The Recueil is partly a chronicle based on hearsay and partly a memoir, with all the defects and the usefulness of these types of sources: subjectivity and errors in recollection, but details which complement contemporary documents. Written no earlier than the autumn of 1716, it is a version of events from 1682 until that year. It is of value for the details it provides of those events, particularly military, in which Catalogne took part, such as the raids on the James Bay forts in 1686 and on St John’s in 1705, and it is interesting for the character assessments which Catalogne makes of some of his contemporaries. In other respects, it must be read with caution.

F. J. Thorpe

[The maps and plans attributed to Catalogne are to be found in the British Museum and the Bibliothèque Nationale, with copies in the Public Archives of Canada, Ottawa.

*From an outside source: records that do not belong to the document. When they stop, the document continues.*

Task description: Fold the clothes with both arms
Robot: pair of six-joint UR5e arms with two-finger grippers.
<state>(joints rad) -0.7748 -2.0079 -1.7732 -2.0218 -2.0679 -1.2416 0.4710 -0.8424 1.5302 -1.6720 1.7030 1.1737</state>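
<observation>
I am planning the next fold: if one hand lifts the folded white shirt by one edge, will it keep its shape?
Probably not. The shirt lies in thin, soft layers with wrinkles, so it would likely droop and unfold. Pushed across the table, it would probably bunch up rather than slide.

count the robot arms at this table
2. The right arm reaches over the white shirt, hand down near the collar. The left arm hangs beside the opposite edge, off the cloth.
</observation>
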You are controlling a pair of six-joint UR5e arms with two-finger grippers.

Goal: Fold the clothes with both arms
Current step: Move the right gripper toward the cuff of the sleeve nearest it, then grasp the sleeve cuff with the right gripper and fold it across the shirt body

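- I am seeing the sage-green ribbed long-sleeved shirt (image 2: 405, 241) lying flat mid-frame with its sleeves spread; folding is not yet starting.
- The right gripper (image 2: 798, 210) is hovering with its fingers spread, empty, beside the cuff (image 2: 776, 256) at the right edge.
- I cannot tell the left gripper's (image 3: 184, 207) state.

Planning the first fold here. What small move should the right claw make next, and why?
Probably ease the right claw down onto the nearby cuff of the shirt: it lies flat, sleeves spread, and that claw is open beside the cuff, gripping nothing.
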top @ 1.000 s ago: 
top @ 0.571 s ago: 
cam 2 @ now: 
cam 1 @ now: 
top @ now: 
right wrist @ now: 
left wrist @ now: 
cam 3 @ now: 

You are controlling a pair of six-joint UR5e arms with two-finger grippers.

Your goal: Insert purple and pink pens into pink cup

Another map, of Montreal, in the Archives du Comité Technique du Génie (Paris) may or may not be attributable to Catalogne, and there is speculation as to whether the Montreal plan of 1723 (see below) is a copy, reduced, of the missing one of 1707 (article of Mme M. Azard, cited below).

The Recueil is to be found in AN, Col., F3, 2, ff.100–29. It was published in Le Blant (see below), pp.170–272, and previously in less accurate and incomplete versions dated 1871 (Société Historique et Littéraire de Québec) and 1883 (in Coll. de manuscrits relatifs à la N.-F., I). The nature of the two earlier publications is described in Le Blant, pp.154–56.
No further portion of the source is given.